- _TASK DESCRIPTION_:
Answer with the exact lines of the following material from the one containing "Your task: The" through the one containing "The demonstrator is", both end lines included.

- _LISTED RECORDS_:
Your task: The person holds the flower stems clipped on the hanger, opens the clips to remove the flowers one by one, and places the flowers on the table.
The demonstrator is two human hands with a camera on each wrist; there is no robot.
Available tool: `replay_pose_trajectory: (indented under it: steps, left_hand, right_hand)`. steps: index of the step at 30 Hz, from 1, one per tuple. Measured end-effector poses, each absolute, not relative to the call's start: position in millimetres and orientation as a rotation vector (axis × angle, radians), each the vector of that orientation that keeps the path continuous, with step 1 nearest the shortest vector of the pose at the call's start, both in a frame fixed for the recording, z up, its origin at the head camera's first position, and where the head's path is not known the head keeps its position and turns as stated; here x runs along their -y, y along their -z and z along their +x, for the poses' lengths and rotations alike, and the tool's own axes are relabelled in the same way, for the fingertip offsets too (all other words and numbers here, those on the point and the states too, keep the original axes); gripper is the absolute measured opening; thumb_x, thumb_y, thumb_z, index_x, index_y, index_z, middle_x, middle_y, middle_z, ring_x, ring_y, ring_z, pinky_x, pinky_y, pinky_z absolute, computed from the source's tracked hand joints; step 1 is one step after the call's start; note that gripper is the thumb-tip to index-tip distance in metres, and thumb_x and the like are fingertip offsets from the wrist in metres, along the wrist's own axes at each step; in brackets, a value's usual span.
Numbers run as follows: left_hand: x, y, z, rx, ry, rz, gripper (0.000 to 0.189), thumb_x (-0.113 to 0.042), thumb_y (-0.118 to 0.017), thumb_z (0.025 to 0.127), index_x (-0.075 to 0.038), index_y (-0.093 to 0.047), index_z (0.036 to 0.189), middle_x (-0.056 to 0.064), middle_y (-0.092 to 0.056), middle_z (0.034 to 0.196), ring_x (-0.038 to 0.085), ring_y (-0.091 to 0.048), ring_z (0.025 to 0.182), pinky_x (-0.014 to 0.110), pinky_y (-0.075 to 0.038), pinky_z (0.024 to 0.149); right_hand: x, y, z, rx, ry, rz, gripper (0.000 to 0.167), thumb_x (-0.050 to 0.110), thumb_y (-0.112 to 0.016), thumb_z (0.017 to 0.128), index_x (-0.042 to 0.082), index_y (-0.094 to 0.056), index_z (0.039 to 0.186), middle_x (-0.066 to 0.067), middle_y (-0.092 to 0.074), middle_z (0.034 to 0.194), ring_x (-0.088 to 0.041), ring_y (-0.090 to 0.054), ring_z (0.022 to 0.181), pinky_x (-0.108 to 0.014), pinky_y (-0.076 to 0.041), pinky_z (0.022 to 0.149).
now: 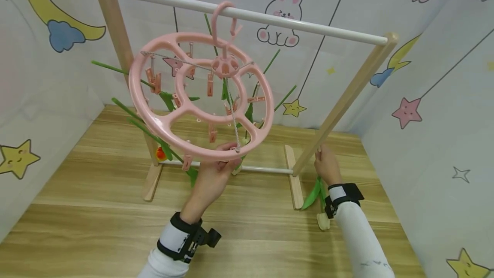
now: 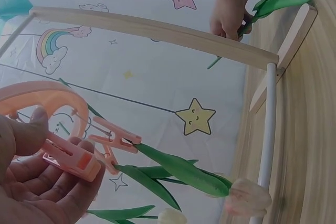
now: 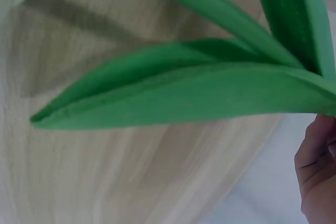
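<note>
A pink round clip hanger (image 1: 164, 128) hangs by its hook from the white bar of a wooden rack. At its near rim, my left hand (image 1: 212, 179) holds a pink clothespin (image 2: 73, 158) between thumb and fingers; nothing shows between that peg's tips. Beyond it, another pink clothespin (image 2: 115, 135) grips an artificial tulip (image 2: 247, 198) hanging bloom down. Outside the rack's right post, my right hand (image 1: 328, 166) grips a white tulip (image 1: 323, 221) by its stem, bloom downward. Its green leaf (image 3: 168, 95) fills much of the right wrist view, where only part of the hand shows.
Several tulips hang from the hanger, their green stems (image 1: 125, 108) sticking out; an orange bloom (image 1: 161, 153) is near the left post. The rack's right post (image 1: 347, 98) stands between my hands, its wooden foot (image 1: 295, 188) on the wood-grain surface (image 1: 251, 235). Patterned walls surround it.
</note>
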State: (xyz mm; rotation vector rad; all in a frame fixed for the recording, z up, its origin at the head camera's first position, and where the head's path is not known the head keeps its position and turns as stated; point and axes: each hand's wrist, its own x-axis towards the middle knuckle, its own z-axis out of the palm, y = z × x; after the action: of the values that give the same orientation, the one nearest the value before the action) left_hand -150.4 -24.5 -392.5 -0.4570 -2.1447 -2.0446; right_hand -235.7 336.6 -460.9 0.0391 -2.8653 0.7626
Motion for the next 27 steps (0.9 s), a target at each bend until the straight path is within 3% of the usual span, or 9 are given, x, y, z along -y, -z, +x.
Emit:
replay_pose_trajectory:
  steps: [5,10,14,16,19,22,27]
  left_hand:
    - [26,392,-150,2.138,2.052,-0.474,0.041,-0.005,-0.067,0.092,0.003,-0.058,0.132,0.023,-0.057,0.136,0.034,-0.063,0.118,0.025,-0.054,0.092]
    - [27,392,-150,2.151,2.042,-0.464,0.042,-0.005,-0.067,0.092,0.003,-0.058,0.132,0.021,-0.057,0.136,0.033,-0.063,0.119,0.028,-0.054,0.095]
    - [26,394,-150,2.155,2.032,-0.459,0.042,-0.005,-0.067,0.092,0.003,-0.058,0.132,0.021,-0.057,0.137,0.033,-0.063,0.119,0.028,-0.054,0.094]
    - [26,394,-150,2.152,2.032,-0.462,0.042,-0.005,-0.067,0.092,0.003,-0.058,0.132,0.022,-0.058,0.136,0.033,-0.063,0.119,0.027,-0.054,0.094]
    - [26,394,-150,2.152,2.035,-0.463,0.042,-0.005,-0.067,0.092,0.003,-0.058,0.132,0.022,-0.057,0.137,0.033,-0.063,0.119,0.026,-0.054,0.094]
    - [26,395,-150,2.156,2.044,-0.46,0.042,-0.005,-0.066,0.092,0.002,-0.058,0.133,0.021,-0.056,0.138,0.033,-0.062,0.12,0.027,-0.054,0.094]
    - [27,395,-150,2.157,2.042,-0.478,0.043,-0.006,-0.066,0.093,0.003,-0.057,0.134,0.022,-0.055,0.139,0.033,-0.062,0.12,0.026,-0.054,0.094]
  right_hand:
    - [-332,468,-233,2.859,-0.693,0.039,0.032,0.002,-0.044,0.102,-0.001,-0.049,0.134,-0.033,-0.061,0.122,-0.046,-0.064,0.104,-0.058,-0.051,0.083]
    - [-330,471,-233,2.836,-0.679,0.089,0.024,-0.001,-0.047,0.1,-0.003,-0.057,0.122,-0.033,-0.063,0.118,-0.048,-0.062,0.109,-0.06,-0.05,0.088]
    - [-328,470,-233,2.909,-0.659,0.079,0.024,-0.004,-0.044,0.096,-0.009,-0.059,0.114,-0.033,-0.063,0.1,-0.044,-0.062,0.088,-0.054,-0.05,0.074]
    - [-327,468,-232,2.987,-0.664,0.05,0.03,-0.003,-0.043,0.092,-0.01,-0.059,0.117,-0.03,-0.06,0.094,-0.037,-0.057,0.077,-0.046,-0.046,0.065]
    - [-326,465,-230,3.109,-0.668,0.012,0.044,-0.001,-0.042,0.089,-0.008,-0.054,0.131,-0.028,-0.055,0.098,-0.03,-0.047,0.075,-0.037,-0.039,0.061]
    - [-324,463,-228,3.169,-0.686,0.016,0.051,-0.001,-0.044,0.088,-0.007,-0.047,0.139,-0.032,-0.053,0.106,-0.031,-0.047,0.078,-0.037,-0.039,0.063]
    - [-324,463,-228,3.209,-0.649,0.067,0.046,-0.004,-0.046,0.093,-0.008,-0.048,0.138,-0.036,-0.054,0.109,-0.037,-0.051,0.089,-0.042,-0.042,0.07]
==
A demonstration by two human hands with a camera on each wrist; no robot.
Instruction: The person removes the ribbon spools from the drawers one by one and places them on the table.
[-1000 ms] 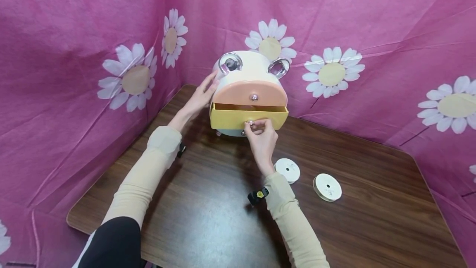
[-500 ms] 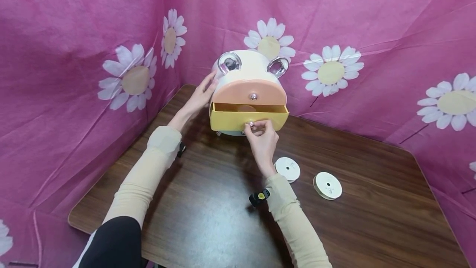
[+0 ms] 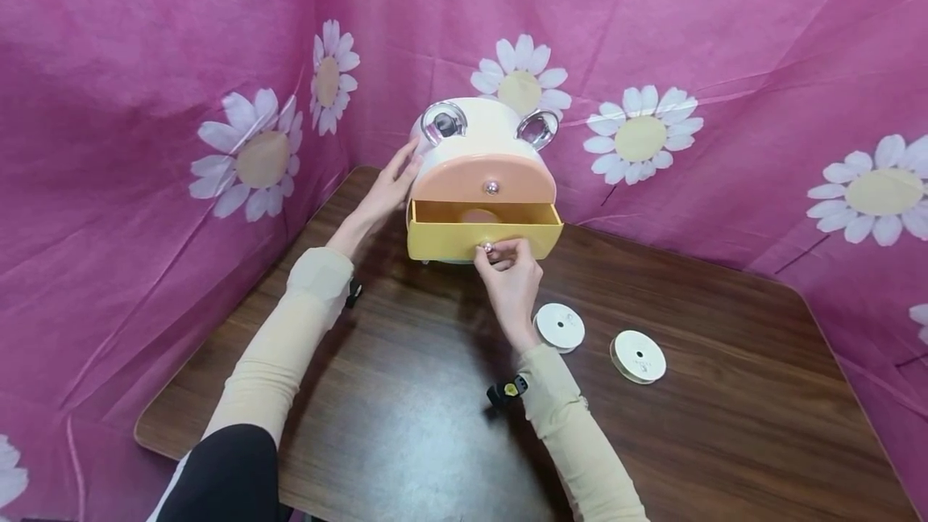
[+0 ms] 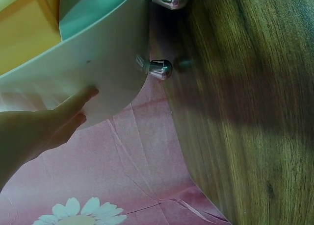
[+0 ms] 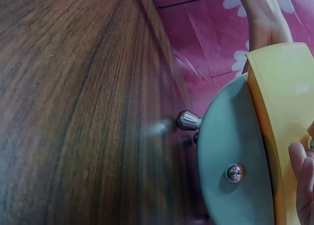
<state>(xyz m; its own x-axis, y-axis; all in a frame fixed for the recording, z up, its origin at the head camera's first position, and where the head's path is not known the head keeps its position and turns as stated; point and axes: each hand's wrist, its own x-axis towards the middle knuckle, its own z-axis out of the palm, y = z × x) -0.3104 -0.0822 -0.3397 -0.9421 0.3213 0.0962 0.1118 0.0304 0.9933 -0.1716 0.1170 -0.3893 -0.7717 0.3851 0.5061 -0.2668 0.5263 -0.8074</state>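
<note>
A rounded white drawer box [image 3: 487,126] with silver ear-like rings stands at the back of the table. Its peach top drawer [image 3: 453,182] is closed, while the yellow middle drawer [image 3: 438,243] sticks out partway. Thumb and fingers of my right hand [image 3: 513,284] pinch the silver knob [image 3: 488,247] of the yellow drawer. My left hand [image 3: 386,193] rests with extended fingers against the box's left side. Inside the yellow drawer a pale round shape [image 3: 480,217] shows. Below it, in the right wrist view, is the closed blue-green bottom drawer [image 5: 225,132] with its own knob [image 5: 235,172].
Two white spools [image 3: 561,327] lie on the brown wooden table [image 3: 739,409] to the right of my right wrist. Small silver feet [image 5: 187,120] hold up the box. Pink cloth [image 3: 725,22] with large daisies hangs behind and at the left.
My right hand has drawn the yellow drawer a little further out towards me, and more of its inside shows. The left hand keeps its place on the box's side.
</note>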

- _OUTPUT BELOW_:
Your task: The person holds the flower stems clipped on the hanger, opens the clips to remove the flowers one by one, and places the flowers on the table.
The demonstrator is two human hands with a camera on each wrist; there is no robot.

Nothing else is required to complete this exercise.